When nothing is working and your child is sick, desperation sets in. And suddenly, wrangling a 4-month-old into a pair of wet PJ’s starts to sound reasonable.

And it worked: After a night in wet clothes, Harrison’s skin was better. And that got Scott thinking.

“I just knew that if there was an easy way to do it, and a better way to do it, that other people could benefit,” she said. “Parents are really desperate to find things to help their children live a regular life.”

Scott said she spent two years talking to doctors about wet wrap therapy, researching fabrics and learning how to manufacture. She had worked for 17 years as an interior designer, so it was all about the details for her — everything down to choosing what kind of seam her product would have so it couldn’t exacerbate the irritation brought on by eczema.

Anne McVey, a friend of Scott’s since the fourth grade, joined her in the new company, bringing expertise in medical marketing and her own personal experience with her children’s more mild cases of eczema.

The result of their preparation and research was a line of wet wrap therapy products — entirely self-funded — made with a TENCEL/Spandex blend that includes a full bodysuit for infants, pants and long-sleeved tops for older children and sleeves that can cover arms or legs for isolated breakouts.

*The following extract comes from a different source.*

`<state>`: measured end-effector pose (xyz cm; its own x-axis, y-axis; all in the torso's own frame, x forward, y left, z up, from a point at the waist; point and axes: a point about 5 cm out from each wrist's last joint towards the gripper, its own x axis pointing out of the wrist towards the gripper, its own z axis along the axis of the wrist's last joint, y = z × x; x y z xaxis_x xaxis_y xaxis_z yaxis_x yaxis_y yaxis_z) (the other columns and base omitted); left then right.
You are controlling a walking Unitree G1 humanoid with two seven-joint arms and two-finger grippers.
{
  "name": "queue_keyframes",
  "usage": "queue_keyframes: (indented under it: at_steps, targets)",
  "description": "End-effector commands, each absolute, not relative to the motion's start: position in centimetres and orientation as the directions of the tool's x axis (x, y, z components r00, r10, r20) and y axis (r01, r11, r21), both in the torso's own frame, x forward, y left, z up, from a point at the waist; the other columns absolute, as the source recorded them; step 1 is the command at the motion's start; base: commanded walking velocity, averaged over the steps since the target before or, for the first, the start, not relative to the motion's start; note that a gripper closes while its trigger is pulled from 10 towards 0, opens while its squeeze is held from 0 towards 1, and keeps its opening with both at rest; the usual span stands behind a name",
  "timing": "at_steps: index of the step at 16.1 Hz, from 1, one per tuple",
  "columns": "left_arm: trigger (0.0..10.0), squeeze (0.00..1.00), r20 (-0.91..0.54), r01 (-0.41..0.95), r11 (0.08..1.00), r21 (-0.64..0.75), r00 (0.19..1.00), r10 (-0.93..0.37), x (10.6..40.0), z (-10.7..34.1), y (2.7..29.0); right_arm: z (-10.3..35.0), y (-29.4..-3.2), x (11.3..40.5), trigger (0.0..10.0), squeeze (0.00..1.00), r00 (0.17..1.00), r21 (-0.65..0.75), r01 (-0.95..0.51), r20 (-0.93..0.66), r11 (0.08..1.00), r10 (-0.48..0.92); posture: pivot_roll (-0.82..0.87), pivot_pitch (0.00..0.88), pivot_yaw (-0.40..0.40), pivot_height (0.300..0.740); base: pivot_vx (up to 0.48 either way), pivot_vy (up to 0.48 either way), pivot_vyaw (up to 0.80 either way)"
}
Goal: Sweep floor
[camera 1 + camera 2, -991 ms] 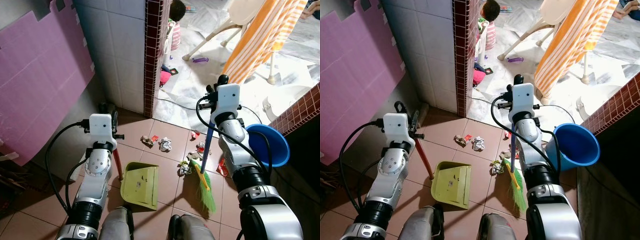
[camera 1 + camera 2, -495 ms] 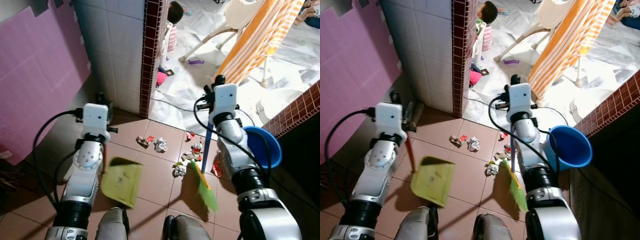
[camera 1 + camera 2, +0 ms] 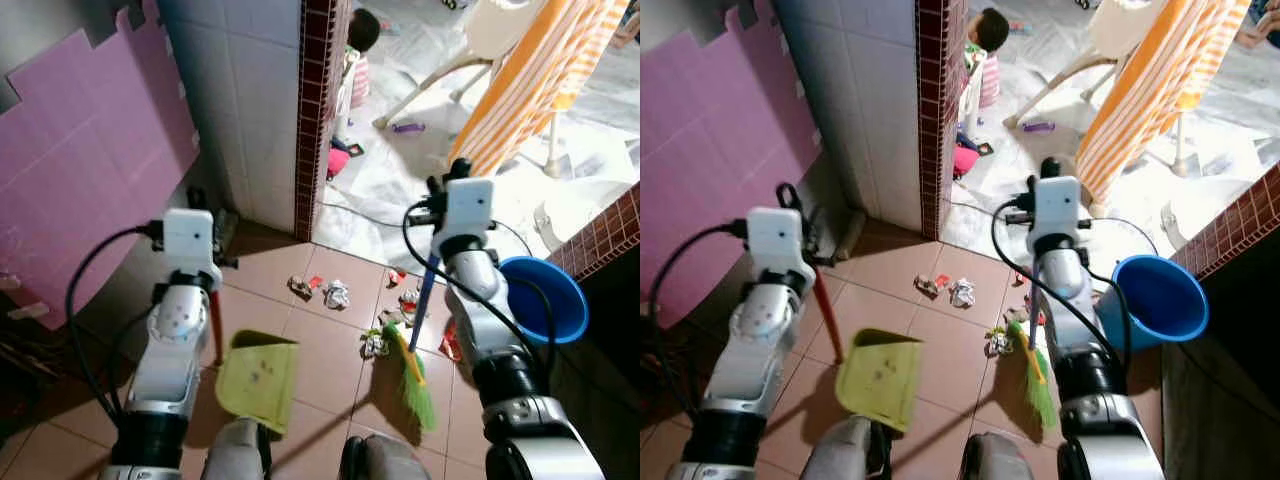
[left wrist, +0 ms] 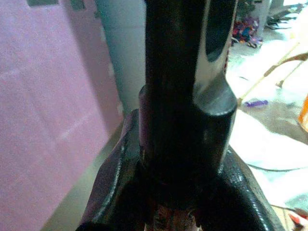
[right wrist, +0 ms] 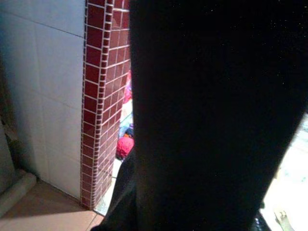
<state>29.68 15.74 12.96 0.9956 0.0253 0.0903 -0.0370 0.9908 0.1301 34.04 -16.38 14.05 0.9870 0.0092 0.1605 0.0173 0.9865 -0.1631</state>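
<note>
A green dustpan (image 3: 257, 380) with a red handle (image 3: 214, 322) rests slightly tilted on the brown floor tiles in front of my feet. My left gripper (image 3: 221, 226) is shut on the top of that handle, near the white tiled wall. A broom with a blue handle (image 3: 427, 291) and green bristles (image 3: 419, 388) stands to the right, its bristles on the floor. My right gripper (image 3: 441, 186) is shut on the top of the broom handle. Crumpled paper (image 3: 337, 295) and other scraps (image 3: 375, 343) lie between dustpan and broom.
A blue basin (image 3: 545, 300) sits by my right arm under a low red brick wall (image 3: 610, 235). A brick-edged wall corner (image 3: 318, 110) stands ahead. Beyond it are a seated person (image 3: 358, 45), a white chair (image 3: 480, 40) and an orange striped cloth (image 3: 530, 80).
The head camera has swung, shifting the whole picture. The dustpan has moved a little to the left, away from the litter, and sits more tilted. The broom stays beside the scraps.
</note>
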Motion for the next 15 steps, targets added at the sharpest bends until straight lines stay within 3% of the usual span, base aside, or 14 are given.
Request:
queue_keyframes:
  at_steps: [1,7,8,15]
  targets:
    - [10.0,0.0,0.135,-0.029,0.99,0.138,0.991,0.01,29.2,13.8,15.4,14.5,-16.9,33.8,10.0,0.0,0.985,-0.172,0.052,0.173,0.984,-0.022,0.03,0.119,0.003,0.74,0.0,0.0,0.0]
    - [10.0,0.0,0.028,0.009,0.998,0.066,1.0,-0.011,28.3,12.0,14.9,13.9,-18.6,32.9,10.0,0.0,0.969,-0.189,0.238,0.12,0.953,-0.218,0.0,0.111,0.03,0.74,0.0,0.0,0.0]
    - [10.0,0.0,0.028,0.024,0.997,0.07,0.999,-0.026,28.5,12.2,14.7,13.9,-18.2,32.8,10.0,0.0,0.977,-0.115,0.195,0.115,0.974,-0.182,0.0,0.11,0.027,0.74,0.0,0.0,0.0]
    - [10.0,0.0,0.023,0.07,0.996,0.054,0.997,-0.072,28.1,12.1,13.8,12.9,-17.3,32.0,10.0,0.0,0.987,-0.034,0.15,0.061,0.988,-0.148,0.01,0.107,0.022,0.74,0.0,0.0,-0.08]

The product is considered a class 1 medical device and is therefore subject to FDA regulation. But Scott was able to point to a similar, European product as precedent, sparing her company some of the regulatory hurdles that could have cost her loads of time and money.

In 2012, the two friends launched AD RescueWear (the AD stands for atopic dermatitis, dermatologist speak for eczema). The products are sold through the company’s website and distributed throughout all 50 states, as well as in Denmark, the UK and Ireland. It’s also marketed to allergists, dermatologists and pediatricians.

Scott said sales have been "booming" since the beginning of 2013, although she did not offer specifics. And the market is there to support the business going forward. Scott said roughly 20 percent of children in the U.S. suffer from eczema. The National Eczema Association backs that up, putting the estimate at about 18 percent, on the high end.

And there is no cure, Scott said. It's all about ongoing maintenance.

Harrison is now 5 years old, adorable and “much better than he was,” Scott told me. He still needs the occasional wet wrap — such as the other day, when the weather got warm and he came home with an outbreak on the backs of his knees. But it wasn't that long ago that the condition was crippling.

“The poor kid, we barely have any pictures of him when he was a baby … I would take him out, and people would say, 'What’s the matter with your baby?'” she said. “And that’s why we try to work to make people understand how awful eczema really is.”